WASHINGTON – The Securities and Exchange Commission plans to launch a new risk assessment office dedicated to monitoring the mutual fund industry, Chairman William Donaldson told Congress yesterday.

The office will, in essence, be designed to provide early warnings to the SEC about problems in the industry, specifically ones like the current scandal rocking some of the nation’s largest and most well-respected fund firms. The SEC has been criticized for ignoring on-the-money tips from whistleblowers and, more recently, for its leniency in settling with a law-breaking fund company.

Donaldson also formally announced that the SEC would look into suggestions made by the mutual fund lobbying group Investment Company Institute about a 4 p.m. trading deadline. The SEC plans to apply the deadline to firms themselves rather than intermediaries as well as a redemption fee of 2% for the selling of fund shares within five days after buying them.

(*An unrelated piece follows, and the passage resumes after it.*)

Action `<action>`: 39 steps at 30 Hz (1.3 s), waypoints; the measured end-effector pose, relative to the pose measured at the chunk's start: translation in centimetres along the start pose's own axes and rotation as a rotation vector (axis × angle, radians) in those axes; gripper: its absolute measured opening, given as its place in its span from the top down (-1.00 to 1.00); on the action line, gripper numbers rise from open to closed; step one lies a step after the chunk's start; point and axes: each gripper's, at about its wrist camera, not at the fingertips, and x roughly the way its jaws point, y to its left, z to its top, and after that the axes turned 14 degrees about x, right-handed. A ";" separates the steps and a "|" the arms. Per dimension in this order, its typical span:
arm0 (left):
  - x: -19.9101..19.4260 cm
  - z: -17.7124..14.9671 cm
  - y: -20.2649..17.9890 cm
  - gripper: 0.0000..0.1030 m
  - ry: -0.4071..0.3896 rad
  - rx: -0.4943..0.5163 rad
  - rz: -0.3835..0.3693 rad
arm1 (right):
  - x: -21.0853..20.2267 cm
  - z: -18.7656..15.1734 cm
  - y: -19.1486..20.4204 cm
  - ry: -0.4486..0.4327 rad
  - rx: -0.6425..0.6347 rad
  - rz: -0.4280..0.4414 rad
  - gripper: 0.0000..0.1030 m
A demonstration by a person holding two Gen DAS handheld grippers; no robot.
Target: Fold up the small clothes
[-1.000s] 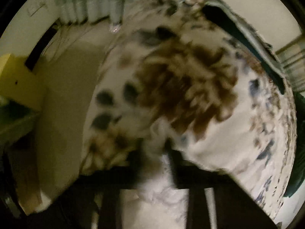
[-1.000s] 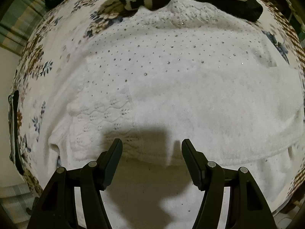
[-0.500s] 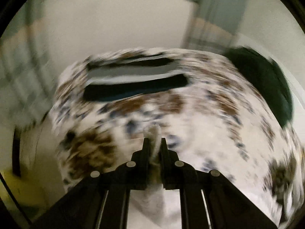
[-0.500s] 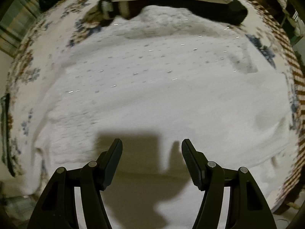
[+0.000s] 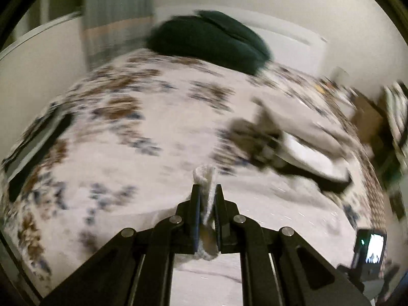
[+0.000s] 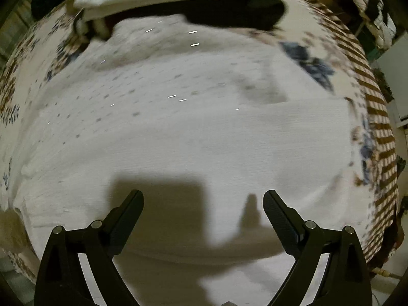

That 2% would go directly to other shareholders, thus halting an imbalance between shareholders timing the market and those investing long term.

The SEC chairman also said that companies may be forced to specifically give details as to how they would prevent market timing.

‘Innocent or Dumb’

After announcing these and other remedies, Senate Banking Committee Chairman Richard Shelby (R-AL) pressed Donaldson and ICI President Matthew Fink as to why they did not detect market timing or late trading.

"Innocent or dumb as I was, these issues blindsighted me," Fink said. "Late trading never occurred to me, and that any fund group sold the right to market time as a quid pro quo – it’s incredible. No one at the SEC or the NASD thought this was going on."

The SEC never thought to look for market timing or late trading abuses, Donaldson testified.